Bulbar Palsy is a rare motor neuron disease sometimes linked to ALS, and though it primarily affects the throat, tongue and jaw, many who have it see it spread to their limbs, a symptom common to ALS. The prognosis can be grave, but the Moellers are undaunted. Their mother was in peak physical form when she got sick and they have embarked on a widespread search for a clinical trial that will accept Carol.
“It’s been really hard,” said Kevin Moeller. “It’s such a rare disease, there’s not a lot of information out there and even getting a diagnosis of what was happening to her took several series of doctors two months . . . Now we’re in the process of scouring the country and scouring the world to find clinical trials or potential stem-cell treatments that could reduce some of the symptoms.”

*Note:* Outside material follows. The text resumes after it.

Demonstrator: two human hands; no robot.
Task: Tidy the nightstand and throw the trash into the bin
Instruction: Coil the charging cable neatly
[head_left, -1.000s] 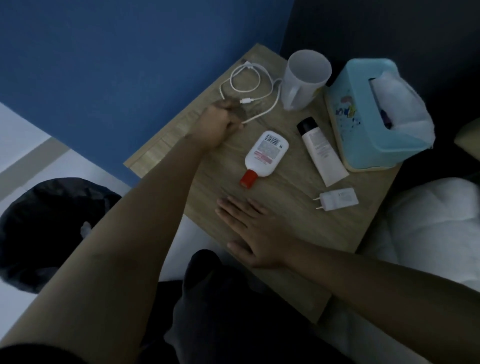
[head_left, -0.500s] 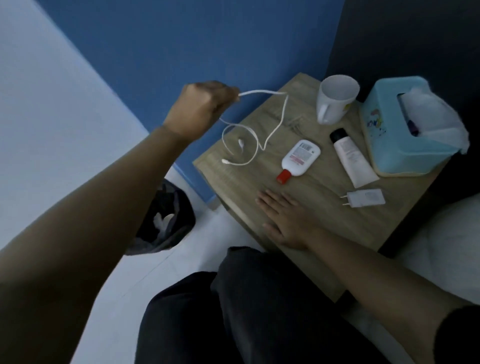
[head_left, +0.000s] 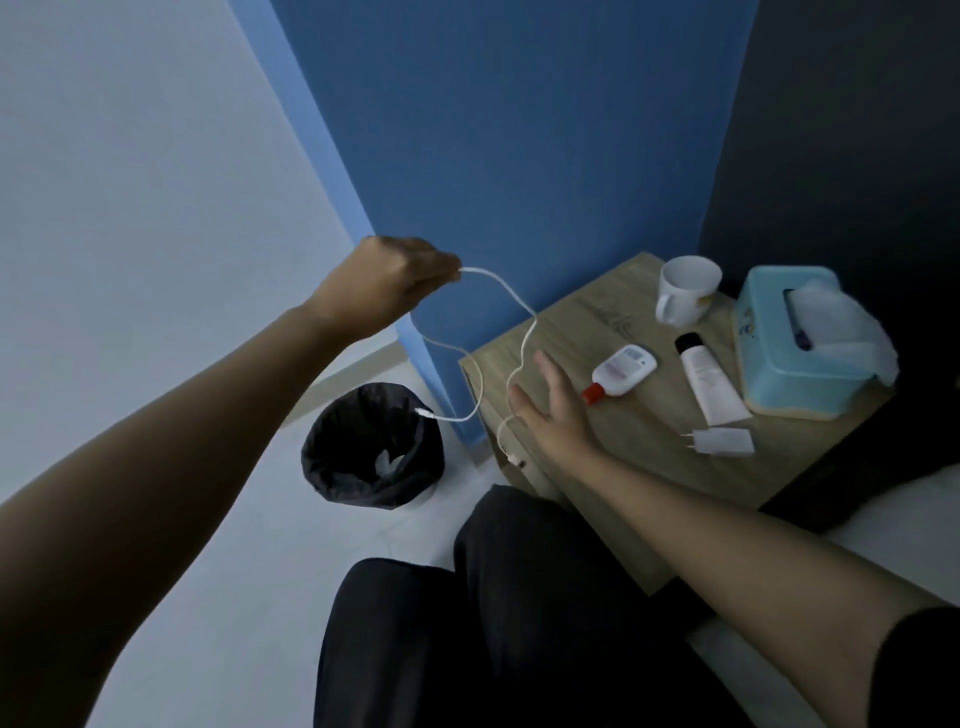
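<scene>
Head view, frame centre: left hand (head_left: 387, 283) pinches cable (head_left: 524, 340), right hand (head_left: 553, 410) open alongside. Dangling plug, seemingly over bin (head_left: 371, 447), may snag desk (head_left: 644, 467) edge.

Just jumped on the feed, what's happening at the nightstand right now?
A person is tidying it. Their left hand is closed on a white charging cable, held up in the air so both ends dangle beside the nightstand, one plug hanging in line with the black-lined bin on the floor. Their right hand is open, reaching toward the hanging cable. On top are a mug, a red-capped bottle, a tube, a plug adapter and a tissue box.
</scene>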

And so Sunday heralds the most important run of this family’s life. The Moeller boys — none regular runners — have been running the 10K with their mother since 2008. Carol has placed second or third in that race four times, in addition to running the full marathon in 1991, and 16 half marathons. Save for one year when she was injured, she has run a race in every Long Island Marathon since 1988.
Kevin said “I’m almost in tears” when talking about what this 10K means to his mother. “It’s the defining piece of who she is as a person . . . It’s challenging for anyone to have to deal with a disease like this, but it’s a shock to your system when you’re a very active person.”
“It feels unreal to deal with it,” he added. “It’s literally like New Year’s Day and ‘Hey mom, your speech is slurring a little’ and then in a month or two, an inability to speak . . . But she has a determination of continuing not only fighting the disease, but to (hold on to) as much as she can of normal.”
Which means she doesn’t mind ribbing her sons relative lack of preparation, of course.
How much has Brian trained?
“Oh, not much at all,” he said.
Kevin: “I’ve run a couple of times.” He paused. “In the last five years.”
Carol, eyes widened, wore her exasperation plainly.
But there’s little doubt that all six will get to the finish line at Eisenhower Park. “She’s going to support me,” Dennis said. “And I haven’t trained at all.”
Dennis, like his brothers, is eternally hopeful. He doesn’t necessarily think this will be Carol’s last marathon experience — neither does Kevin, and Carol doesn’t seem to think this is her final run, either. She’ll be able to jog a little after her operation, as long as her health is good. “We (could) walk” next year, Dennis said. “It doesn’t have to be a run.”
But for now, Carol will savor every moment. When asked what she looks forward to the most, she flips open her notebook. The sentence is already written: “I want to be in the picture.”
“The picture” is the one they take at the finish line every year. She produces a number of them — Carol, beaming in the middle, her sons, slightly worse for wear, all around her.
“I think it’s incredibly important, incredibly special, emotional,” said Creamer, who will be running his first 10K with the rest of the family. “I feel a lot of gratitude to be able to run with the family this year. There’s going to be a lot of love going into (Sunday).”
And so love will propel Moeller, who will do what she’s long loved with the people she will never stop loving. She’ll run. Her sons and their spouses will run with her. And she has no plans to stop.